# Task brief
Restate all of the material, keeping every line identical to the original.

━━━━━ The data

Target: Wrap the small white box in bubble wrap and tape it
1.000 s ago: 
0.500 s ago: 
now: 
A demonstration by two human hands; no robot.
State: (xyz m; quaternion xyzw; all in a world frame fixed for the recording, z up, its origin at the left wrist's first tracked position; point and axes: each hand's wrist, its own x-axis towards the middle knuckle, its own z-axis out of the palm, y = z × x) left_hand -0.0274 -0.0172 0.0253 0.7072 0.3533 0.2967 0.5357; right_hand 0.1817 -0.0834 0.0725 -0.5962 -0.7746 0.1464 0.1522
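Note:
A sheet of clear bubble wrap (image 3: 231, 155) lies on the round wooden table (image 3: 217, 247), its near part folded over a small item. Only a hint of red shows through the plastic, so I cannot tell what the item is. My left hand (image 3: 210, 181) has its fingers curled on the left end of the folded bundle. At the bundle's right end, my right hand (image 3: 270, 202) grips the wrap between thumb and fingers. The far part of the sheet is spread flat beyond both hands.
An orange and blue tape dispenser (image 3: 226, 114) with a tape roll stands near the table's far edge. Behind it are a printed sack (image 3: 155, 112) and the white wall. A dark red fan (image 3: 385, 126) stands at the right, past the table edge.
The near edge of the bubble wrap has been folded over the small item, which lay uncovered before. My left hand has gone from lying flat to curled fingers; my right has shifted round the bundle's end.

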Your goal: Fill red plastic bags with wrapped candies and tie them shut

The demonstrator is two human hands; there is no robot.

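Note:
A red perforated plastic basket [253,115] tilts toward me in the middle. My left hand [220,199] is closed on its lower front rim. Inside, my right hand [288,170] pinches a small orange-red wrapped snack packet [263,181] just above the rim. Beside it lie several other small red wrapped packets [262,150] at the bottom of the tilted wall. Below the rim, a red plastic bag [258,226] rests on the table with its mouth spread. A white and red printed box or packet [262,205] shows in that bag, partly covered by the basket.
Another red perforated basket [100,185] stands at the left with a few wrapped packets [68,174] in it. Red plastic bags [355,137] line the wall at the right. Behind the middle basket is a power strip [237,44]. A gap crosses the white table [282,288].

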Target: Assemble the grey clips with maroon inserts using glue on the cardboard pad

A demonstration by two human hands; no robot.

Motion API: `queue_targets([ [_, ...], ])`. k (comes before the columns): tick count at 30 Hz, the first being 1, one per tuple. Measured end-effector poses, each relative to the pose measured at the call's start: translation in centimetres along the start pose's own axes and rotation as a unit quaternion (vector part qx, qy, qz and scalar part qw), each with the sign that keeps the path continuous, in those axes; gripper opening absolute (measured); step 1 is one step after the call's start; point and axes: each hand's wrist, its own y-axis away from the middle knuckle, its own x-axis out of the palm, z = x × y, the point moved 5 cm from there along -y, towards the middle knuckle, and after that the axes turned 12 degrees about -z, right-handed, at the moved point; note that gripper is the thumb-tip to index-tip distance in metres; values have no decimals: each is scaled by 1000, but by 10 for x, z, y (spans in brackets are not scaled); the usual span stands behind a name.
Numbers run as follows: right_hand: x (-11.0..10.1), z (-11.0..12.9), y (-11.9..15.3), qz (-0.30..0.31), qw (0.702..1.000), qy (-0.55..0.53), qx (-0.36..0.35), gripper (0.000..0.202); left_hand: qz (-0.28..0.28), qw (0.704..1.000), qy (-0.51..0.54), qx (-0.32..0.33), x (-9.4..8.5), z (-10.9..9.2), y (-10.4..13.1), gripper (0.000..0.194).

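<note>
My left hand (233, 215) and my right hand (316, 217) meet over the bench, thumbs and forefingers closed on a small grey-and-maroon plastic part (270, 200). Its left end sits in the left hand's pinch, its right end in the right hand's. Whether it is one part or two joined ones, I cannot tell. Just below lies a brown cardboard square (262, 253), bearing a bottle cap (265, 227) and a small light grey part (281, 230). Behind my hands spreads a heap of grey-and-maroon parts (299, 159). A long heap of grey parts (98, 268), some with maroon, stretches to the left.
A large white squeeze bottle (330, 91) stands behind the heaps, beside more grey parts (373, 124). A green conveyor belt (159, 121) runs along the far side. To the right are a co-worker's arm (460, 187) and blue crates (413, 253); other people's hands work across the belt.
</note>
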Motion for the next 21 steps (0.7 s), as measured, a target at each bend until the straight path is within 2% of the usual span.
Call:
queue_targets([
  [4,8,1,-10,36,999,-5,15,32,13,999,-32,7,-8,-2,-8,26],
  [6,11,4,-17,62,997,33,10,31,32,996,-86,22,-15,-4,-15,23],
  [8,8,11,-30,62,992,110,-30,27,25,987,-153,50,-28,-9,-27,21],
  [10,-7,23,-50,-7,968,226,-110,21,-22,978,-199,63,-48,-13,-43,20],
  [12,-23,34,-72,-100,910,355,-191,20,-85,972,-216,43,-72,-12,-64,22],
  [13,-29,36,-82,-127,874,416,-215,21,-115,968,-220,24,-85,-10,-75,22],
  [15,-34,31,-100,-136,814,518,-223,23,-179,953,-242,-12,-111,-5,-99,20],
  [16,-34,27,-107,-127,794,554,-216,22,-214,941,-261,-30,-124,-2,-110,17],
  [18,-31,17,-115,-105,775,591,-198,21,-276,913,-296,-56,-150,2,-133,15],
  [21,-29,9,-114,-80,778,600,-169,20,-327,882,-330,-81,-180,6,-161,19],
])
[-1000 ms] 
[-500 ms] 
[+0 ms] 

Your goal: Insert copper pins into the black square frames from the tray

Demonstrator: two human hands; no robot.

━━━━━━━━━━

# Solution to this problem
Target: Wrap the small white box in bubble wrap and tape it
1.000 s ago: 
0.500 s ago: 
now: 
A demonstration by two human hands; no robot.
State: (xyz m; quaternion xyzw; all in a world frame fixed for the recording, z up, its origin at the left wrist's first tracked position; point and axes: each hand's wrist, its own x-axis towards the middle knuckle, its own z-axis out of the palm, y = z × x) left_hand -0.0274 -0.0172 0.0253 0.7072 0.3533 0.2967 0.5357; right_hand 0.1817 -0.0834 0.0725 -0.5962 -0.7746 0.1464 0.1522
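Note:
A sheet of clear bubble wrap (image 3: 231, 155) lies on the round wooden table (image 3: 217, 247), its near part folded over a small item. Only a hint of red shows through the plastic, so I cannot tell what the item is. My left hand (image 3: 210, 181) has its fingers curled on the left end of the folded bundle. At the bundle's right end, my right hand (image 3: 270, 202) grips the wrap between thumb and fingers. The far part of the sheet is spread flat beyond both hands.
An orange and blue tape dispenser (image 3: 226, 114) with a tape roll stands near the table's far edge. Behind it are a printed sack (image 3: 155, 112) and the white wall. A dark red fan (image 3: 385, 126) stands at the right, past the table edge.
The near edge of the bubble wrap has been folded over the small item, which lay uncovered before. My left hand has gone from lying flat to curled fingers; my right has shifted round the bundle's end.
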
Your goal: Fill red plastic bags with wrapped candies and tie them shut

The demonstrator is two human hands; there is no robot.

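Note:
A red perforated plastic basket [253,115] tilts toward me in the middle. My left hand [220,199] is closed on its lower front rim. Inside, my right hand [288,170] pinches a small orange-red wrapped snack packet [263,181] just above the rim. Beside it lie several other small red wrapped packets [262,150] at the bottom of the tilted wall. Below the rim, a red plastic bag [258,226] rests on the table with its mouth spread. A white and red printed box or packet [262,205] shows in that bag, partly covered by the basket.
Another red perforated basket [100,185] stands at the left with a few wrapped packets [68,174] in it. Red plastic bags [355,137] line the wall at the right. Behind the middle basket is a power strip [237,44]. A gap crosses the white table [282,288].
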
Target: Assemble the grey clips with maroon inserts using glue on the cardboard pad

A demonstration by two human hands; no robot.

Motion API: `queue_targets([ [_, ...], ])`. k (comes before the columns): tick count at 30 Hz, the first being 1, one per tuple. Measured end-effector poses, each relative to the pose measured at the call's start: translation in centimetres along the start pose's own axes and rotation as a unit quaternion (vector part qx, qy, qz and scalar part qw), each with the sign that keeps the path continuous, in those axes; gripper opening absolute (measured); step 1 is one step after the call's start; point and axes: each hand's wrist, its own y-axis away from the middle knuckle, its own x-axis out of the palm, z = x × y, the point moved 5 cm from there along -y, towards the middle knuckle, and after that the axes turned 12 degrees about -z, right-handed, at the moved point; note that gripper is the thumb-tip to index-tip distance in metres; values have no decimals: each is scaled by 1000, but by 10 for x, z, y (spans in brackets are not scaled); the usual span stands behind a name.
Numbers run as follows: right_hand: x (-11.0..10.1), z (-11.0..12.9), y (-11.9..15.3), qz (-0.30..0.31), qw (0.702..1.000), qy (-0.55..0.53), qx (-0.36..0.35), gripper (0.000..0.202); left_hand: qz (-0.28..0.28), qw (0.704..1.000), qy (-0.51..0.54), qx (-0.32..0.33), x (-9.4..8.5), z (-10.9..9.2), y (-10.4..13.1), gripper (0.000..0.194).

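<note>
My left hand (233, 215) and my right hand (316, 217) meet over the bench, thumbs and forefingers closed on a small grey-and-maroon plastic part (270, 200). Its left end sits in the left hand's pinch, its right end in the right hand's. Whether it is one part or two joined ones, I cannot tell. Just below lies a brown cardboard square (262, 253), bearing a bottle cap (265, 227) and a small light grey part (281, 230). Behind my hands spreads a heap of grey-and-maroon parts (299, 159). A long heap of grey parts (98, 268), some with maroon, stretches to the left.
A large white squeeze bottle (330, 91) stands behind the heaps, beside more grey parts (373, 124). A green conveyor belt (159, 121) runs along the far side. To the right are a co-worker's arm (460, 187) and blue crates (413, 253); other people's hands work across the belt.
</note>
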Motion for the next 21 steps (0.7 s), as measured, a target at each bend until the straight path is within 2% of the usual span.
Call:
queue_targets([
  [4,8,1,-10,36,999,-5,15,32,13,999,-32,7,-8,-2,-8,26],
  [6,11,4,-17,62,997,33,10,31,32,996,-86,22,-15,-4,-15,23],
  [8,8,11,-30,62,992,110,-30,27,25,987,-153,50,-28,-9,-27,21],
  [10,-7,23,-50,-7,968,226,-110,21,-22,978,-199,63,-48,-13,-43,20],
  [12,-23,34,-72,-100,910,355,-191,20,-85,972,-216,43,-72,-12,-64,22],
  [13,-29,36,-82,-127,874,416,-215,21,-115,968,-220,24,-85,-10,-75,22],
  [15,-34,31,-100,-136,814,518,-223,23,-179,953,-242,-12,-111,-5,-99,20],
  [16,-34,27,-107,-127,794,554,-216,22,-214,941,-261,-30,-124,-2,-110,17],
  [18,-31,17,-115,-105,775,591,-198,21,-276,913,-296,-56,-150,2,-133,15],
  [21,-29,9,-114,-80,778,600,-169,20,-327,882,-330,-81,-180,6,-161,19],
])
[-1000 ms] 
[-500 ms] 
[+0 ms] 

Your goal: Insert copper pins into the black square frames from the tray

Demonstrator: two human hands; no robot.

This exercise has now been fully answered.